Muovendosi tra scultura, installazione, audiovisivo e pratiche editoriali, Arnaldi e Pionati costruiscono un percorso che interroga le trasformazioni urbane e le dinamiche sociali contemporanee, destabilizzando le percezioni comuni e aprendo nuove modalità di lettura dello spazio abitato. Il progetto si articola attorno a Unexpected Homes (series) (2025), una miniatura che restituisce le trasformazioni effimere con cui architetture non domestiche vengono adattate alla vita quotidiana, e Unpredictable Homes (2026), installazione che mette in tensione interno ed esterno attraverso elementi simbolici come una sedia e un’antenna, evocando la dimensione materiale e relazionale dell’abitare.

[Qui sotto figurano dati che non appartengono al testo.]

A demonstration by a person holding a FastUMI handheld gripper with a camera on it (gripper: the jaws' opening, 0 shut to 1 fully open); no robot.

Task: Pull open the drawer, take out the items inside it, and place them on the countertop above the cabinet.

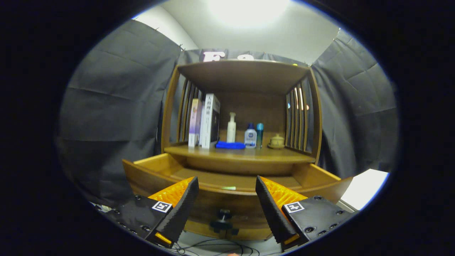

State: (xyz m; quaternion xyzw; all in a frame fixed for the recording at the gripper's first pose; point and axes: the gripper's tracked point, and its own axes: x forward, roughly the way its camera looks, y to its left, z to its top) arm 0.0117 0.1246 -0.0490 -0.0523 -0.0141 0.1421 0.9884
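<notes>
Dark cloth walls surround a wooden cabinet (241,117) at frame centre. Its drawer (227,177) stands pulled open below the countertop (270,153), where boxes (208,121), bottles (250,137) and a blue cloth (230,145) sit. Gripper (226,197) fingers spread wide, holding nothing, before the drawer's knob (223,220).

Tongs (225,199): I see two wedge-shaped fingers set apart with a wide gap between them, nothing pressed by either one.
Finger faces (183,209): the inner faces I look along are ribbed with fine cross grooves, tapering to a point at the far end.
Finger backs: a honeycomb-like lattice shows on the outer side of each.
Mount blocks (312,213): I see a flat textured block behind each finger, with round screw heads sunk into it.
Markings (161,206): a small square black-and-white tag sits on each block.
</notes>
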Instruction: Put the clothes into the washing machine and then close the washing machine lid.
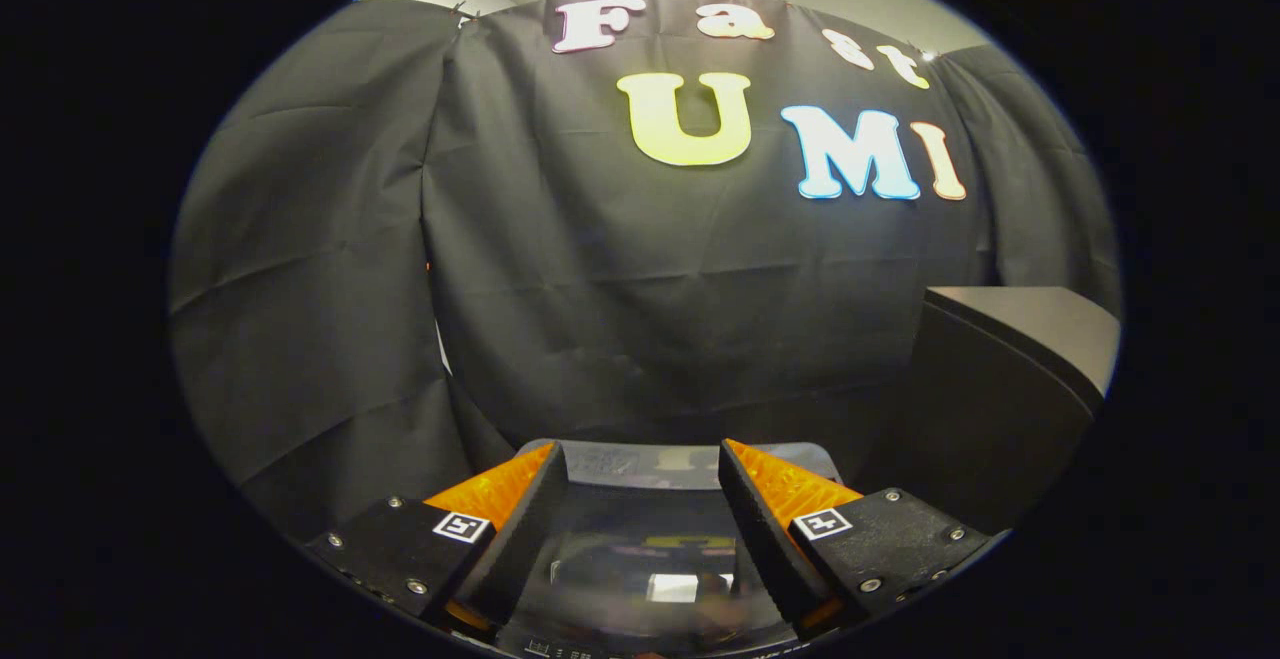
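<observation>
Two fingers of tongs (pixel 642 499) spread wide, gripping nothing | glossy washing machine lid (pixel 640 564) lower centre, under and between them, apparently down | clothes unseen | dark box (pixel 1010 379) at right | judged: confirm lid seated flat, press evenly, avoid skidding on slick surface

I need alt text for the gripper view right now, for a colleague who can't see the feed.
The tool is open and empty, its two fingers spread above the glossy, transparent washing machine lid, which appears closed beneath them. Beyond the lid hangs the booth's black cloth wall, and a dark box-like unit stands off to the right.
</observation>
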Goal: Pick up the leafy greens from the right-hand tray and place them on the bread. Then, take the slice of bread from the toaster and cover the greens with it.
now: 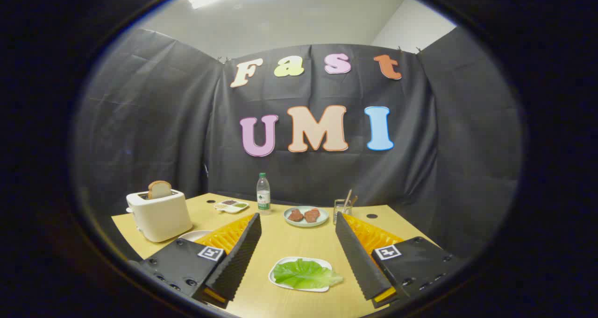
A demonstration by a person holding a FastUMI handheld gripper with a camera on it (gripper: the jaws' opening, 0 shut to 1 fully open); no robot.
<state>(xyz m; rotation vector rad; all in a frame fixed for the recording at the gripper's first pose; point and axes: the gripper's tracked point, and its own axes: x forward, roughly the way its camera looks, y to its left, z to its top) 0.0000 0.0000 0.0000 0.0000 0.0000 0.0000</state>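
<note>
The fingers [298, 224] stand wide apart, holding nothing, above the tabletop [275, 243]. Between them, near, the leafy greens [306, 274] lie on a white tray [280, 283]. Beyond, a plate of meat [306, 215] and a bottle [263, 194]; far left, the toaster [159, 215] holds a bread slice [160, 189]

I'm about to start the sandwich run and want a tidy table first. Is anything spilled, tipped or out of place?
Nothing stands out. The lettuce lies flat on its white tray between the gripper's open jaws. The toaster stands upright with a bread slice in its slot. The water bottle is upright.
</note>
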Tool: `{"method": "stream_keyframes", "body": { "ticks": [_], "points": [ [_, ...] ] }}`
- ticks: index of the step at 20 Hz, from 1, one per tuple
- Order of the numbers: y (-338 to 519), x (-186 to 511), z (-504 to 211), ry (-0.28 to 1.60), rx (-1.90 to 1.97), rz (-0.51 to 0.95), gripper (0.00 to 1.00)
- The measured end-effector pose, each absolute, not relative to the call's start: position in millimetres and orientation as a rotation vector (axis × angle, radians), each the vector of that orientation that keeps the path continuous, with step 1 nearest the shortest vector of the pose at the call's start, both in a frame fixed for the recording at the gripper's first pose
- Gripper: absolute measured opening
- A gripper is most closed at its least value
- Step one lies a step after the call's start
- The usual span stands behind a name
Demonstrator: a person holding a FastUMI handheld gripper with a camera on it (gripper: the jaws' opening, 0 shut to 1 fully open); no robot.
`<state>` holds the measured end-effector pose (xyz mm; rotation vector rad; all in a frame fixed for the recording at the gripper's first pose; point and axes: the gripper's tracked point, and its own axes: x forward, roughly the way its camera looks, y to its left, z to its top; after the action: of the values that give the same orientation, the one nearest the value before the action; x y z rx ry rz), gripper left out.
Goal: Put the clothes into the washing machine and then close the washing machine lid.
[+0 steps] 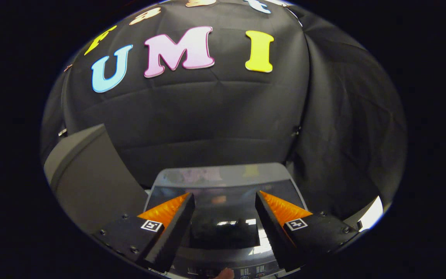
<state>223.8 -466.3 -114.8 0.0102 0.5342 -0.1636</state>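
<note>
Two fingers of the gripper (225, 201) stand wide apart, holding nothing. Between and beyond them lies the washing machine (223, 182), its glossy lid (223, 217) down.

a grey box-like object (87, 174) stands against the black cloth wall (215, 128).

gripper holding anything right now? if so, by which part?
Nothing held. The gripper is open, its fingers spread with no garment between them, above the grey washing machine's glossy dark lid, which looks closed.
</note>
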Motion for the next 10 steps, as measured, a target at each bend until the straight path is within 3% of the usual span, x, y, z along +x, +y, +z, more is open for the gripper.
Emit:
{"method": "stream_keyframes", "body": {
  "ticks": [10],
  "points": [
    [-474.8, 173.9, -182.6, 0.731, -0.034, -0.188, 0.99]
  ]
}}
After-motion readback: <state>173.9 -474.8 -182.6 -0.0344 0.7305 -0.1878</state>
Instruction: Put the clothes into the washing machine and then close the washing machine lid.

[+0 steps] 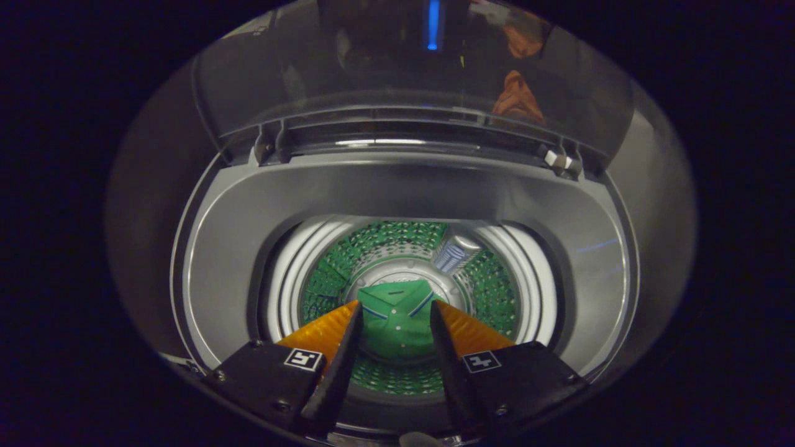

Completa la mostra il progetto editoriale II Magazine, fondato a Roma nel 2022, che riflette criticamente sui sistemi di produzione e diffusione dei contenuti, mettendo in discussione le gerarchie dei media contemporanei attraverso pratiche di “unpublishing” e narrazioni ibride tra saggio, immagine e sperimentazione.
“Focus” si inserisce nel programma di sostegno della Fondazione rivolto ad artisti under 35: dopo questa presentazione, il progetto proseguirà con una residenza alla Casa degli Artisti (maggio 2026) e culminerà in una mostra personale negli spazi al piano terra della Fondazione in autunno. Venerdì 17 aprile, dalle 16 alle 18, è prevista inoltre una lettura curatoriale delle opere a cura di Cecilia Guida.
Con questa iniziativa, la Fondazione Adolfo Pini conferma il proprio ruolo nel panorama contemporaneo milanese come luogo di dialogo tra memoria storica e pratiche emergenti, offrendo agli artisti un contesto concreto di ricerca, produzione e confronto.